*PROBLEM REQUIREMENTS:* Which lines in the data below contain the word "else"? Pull each of them out.

(Excerpts from a dataset)
# # #
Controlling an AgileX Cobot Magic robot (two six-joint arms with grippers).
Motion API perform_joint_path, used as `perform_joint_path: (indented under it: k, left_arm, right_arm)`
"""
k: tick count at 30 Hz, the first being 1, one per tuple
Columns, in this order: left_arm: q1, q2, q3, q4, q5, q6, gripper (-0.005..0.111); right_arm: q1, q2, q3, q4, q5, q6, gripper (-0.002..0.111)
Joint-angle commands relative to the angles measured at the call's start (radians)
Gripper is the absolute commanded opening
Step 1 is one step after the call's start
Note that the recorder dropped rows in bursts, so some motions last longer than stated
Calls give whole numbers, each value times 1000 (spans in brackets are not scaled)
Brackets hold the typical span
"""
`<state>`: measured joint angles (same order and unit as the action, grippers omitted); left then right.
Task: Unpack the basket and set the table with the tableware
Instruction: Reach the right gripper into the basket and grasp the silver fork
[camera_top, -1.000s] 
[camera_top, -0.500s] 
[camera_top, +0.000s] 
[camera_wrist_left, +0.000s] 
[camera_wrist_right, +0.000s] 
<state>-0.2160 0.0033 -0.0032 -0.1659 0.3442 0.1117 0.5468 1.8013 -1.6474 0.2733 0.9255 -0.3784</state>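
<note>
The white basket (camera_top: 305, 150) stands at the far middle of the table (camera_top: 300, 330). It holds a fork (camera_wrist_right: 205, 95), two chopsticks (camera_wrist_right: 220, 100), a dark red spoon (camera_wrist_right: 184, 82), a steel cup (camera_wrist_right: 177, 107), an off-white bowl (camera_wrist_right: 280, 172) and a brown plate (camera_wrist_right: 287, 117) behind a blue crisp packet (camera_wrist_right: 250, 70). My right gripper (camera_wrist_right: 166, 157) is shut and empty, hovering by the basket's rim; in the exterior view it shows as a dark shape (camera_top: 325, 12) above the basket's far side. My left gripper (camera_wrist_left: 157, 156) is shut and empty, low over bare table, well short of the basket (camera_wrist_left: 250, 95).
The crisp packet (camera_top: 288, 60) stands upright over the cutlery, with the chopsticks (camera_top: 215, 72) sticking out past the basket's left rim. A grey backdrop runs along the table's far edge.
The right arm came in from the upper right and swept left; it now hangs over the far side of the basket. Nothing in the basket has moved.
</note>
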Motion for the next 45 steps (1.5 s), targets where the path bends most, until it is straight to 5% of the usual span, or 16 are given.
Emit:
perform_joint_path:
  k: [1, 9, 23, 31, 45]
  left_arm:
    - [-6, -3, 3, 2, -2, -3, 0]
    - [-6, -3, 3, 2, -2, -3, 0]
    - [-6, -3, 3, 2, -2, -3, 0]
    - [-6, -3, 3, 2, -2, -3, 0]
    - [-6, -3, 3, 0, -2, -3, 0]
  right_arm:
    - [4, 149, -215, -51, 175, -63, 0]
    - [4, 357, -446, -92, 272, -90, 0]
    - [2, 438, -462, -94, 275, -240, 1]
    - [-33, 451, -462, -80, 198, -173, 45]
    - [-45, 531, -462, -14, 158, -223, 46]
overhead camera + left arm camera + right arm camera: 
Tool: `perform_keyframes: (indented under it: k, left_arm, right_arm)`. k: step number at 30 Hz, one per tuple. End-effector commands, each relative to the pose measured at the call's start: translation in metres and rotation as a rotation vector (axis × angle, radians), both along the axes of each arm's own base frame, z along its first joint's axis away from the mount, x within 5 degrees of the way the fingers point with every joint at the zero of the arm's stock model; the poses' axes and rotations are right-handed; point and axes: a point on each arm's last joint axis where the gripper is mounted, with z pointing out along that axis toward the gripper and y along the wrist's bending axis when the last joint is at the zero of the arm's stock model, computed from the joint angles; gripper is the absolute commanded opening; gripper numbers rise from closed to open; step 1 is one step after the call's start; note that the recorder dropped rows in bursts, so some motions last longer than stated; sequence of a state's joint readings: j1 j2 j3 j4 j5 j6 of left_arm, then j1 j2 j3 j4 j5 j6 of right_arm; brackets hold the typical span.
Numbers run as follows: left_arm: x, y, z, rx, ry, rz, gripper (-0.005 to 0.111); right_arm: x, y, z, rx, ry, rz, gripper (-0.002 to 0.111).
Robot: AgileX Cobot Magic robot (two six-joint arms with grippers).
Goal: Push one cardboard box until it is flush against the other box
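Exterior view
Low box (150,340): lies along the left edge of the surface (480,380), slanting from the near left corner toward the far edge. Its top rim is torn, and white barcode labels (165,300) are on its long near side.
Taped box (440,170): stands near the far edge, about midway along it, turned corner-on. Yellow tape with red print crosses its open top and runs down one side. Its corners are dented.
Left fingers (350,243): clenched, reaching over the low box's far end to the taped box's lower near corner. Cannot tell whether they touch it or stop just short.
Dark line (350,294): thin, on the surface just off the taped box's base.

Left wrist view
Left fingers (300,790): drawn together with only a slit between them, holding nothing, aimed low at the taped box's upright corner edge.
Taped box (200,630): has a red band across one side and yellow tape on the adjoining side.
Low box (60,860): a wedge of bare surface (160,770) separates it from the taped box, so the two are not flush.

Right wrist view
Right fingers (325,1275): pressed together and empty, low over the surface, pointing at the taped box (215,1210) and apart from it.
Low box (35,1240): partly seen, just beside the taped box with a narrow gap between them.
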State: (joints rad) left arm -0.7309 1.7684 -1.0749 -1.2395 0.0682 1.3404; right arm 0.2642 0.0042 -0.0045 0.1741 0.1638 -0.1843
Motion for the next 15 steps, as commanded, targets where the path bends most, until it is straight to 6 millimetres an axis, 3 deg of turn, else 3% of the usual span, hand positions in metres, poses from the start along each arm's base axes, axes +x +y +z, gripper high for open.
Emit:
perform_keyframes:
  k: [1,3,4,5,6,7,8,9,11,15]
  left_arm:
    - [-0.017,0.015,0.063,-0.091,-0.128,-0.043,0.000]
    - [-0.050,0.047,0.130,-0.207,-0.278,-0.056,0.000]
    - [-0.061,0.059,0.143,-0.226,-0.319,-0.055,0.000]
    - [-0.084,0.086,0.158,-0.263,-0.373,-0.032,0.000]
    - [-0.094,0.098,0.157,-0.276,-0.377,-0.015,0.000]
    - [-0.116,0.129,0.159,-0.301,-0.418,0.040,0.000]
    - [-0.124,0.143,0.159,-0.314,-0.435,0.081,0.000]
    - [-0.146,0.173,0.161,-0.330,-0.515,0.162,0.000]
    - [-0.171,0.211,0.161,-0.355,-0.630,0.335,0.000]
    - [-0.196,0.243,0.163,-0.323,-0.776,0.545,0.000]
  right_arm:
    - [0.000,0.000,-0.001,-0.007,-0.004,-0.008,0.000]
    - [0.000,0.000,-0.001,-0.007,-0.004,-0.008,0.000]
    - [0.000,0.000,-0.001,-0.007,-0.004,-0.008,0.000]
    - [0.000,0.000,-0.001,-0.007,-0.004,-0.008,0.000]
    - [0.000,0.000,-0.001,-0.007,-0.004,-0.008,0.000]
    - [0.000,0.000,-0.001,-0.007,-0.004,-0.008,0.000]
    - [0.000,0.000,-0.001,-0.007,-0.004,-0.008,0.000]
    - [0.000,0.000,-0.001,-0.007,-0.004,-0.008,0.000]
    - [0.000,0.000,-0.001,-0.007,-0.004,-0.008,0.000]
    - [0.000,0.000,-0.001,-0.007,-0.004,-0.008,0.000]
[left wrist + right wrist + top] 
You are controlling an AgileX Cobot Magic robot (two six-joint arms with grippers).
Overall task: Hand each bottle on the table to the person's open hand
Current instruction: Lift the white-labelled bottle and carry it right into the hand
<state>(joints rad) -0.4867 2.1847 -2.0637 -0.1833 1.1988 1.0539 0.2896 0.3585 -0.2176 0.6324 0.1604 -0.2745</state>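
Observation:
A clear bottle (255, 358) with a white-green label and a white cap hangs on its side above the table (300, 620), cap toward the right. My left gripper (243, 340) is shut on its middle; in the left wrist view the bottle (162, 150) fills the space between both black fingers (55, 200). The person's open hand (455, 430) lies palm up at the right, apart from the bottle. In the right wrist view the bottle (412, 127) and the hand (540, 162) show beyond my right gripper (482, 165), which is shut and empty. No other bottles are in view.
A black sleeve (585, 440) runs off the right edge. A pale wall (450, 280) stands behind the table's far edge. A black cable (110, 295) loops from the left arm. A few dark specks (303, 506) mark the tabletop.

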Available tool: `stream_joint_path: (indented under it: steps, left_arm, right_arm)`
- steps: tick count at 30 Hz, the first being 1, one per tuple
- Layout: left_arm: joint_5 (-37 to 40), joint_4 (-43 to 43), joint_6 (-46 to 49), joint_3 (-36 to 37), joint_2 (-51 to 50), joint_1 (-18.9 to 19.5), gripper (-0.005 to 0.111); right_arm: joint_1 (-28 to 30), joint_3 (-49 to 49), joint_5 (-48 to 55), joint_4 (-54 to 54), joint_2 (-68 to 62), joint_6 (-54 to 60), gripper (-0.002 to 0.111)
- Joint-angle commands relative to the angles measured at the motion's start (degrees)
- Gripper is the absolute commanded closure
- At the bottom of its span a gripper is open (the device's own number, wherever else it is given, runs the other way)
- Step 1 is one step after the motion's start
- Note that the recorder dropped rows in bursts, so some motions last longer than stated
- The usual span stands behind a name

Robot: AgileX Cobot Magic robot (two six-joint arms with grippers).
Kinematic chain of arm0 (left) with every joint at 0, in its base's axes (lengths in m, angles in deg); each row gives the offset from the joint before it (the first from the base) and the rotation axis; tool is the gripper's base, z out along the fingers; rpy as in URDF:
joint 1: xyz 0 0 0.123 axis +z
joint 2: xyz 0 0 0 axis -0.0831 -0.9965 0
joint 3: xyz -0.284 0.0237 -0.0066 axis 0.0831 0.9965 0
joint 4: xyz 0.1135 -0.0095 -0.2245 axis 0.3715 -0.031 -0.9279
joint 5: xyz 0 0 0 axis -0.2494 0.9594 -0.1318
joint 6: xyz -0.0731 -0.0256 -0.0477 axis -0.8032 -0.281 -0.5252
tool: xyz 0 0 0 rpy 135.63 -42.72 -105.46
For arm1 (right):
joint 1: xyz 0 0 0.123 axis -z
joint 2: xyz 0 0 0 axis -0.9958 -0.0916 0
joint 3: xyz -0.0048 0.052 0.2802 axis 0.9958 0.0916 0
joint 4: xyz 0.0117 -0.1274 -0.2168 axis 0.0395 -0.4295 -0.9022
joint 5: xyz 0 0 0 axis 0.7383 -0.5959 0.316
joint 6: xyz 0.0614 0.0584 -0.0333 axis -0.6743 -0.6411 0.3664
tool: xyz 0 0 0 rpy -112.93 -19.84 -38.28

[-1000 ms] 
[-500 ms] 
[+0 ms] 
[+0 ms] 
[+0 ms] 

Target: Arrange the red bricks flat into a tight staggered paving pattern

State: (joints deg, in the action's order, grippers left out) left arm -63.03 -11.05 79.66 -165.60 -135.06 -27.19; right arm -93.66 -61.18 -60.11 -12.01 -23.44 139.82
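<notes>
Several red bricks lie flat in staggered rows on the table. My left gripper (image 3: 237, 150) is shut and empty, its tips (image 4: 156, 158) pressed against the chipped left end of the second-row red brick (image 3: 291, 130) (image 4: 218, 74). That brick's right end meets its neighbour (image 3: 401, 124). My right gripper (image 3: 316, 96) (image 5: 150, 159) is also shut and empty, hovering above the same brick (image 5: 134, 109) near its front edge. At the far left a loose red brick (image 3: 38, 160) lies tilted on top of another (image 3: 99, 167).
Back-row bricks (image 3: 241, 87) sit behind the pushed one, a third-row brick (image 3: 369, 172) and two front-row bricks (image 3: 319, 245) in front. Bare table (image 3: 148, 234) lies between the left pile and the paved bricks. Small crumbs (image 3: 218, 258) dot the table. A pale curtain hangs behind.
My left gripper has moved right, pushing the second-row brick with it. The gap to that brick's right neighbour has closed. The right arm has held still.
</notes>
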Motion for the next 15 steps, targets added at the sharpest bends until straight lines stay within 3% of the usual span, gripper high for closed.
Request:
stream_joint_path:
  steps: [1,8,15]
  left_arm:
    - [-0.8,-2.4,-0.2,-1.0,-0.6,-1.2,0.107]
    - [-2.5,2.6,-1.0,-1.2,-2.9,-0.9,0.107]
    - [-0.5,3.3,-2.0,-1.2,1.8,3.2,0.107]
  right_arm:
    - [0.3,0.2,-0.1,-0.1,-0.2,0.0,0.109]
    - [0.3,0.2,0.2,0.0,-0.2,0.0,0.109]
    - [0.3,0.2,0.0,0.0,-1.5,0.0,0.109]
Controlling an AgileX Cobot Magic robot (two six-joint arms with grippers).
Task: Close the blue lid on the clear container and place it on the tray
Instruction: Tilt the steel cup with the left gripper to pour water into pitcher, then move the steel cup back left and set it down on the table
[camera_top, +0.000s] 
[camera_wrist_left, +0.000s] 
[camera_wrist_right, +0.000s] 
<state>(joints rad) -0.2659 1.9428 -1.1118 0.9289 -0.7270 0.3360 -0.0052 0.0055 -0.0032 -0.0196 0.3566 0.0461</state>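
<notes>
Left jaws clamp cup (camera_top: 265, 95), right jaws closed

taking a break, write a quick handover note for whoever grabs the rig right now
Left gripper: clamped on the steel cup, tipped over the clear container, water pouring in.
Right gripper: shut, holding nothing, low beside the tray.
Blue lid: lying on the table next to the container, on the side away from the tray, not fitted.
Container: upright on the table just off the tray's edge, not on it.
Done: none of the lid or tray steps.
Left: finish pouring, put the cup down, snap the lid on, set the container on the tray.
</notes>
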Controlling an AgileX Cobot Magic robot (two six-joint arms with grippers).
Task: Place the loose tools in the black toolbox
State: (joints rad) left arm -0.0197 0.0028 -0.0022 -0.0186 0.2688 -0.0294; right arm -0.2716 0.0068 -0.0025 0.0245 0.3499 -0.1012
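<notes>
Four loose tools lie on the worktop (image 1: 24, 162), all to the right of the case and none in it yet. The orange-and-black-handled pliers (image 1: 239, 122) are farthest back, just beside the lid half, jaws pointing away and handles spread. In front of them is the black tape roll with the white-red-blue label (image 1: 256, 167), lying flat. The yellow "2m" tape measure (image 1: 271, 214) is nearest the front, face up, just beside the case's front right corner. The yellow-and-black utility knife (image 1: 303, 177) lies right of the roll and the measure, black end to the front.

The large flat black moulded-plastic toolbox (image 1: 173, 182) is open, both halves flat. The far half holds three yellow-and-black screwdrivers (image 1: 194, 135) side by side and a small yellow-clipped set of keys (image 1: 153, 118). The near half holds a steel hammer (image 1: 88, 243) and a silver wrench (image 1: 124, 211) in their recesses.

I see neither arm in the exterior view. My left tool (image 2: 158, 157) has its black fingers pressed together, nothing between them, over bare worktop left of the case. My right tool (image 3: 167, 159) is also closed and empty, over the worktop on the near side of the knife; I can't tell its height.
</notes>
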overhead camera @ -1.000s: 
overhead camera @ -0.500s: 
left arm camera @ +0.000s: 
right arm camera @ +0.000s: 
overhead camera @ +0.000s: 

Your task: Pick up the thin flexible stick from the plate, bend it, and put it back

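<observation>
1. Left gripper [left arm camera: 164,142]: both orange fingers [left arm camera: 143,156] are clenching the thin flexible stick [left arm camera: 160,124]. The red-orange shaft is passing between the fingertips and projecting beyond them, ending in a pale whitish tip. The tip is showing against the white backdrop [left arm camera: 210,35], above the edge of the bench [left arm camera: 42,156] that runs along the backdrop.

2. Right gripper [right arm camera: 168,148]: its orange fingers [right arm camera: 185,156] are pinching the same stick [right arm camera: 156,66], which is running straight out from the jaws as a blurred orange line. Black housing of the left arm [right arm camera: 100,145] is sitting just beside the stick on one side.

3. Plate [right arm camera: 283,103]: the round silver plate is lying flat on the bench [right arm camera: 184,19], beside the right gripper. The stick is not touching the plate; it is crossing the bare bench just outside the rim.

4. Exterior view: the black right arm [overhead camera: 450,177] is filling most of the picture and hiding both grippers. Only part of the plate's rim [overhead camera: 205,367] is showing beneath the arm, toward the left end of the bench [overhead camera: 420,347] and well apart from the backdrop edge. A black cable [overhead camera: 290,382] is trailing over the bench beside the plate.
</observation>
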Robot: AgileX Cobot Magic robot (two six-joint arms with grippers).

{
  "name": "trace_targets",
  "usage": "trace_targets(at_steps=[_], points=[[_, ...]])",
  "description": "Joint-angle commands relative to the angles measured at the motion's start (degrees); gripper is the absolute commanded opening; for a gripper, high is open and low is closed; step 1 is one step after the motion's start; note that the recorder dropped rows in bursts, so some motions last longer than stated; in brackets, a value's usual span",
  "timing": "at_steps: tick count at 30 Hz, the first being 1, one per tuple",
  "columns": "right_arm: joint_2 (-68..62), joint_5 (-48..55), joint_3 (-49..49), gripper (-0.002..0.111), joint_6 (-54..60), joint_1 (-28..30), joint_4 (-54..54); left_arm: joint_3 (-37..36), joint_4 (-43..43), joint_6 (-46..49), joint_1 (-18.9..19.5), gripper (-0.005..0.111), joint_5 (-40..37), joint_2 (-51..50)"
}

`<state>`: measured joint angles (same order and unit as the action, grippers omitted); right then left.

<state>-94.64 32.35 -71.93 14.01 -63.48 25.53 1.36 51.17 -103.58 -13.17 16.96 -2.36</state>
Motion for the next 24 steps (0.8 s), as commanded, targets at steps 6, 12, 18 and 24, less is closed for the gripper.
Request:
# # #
*ANSWER SECTION:*
Motion for the next 15 steps, as commanded, targets where the path bends most, until it is straight to 6 millimetres an axis, 3 deg of turn, else 3% of the usual span, hand positions in metres, poses from the start along each arm's base axes, axes +x +y +z, gripper high for open.
- At the bottom of its span a gripper is open (the device's own number, wherever else it is given, runs the other way)

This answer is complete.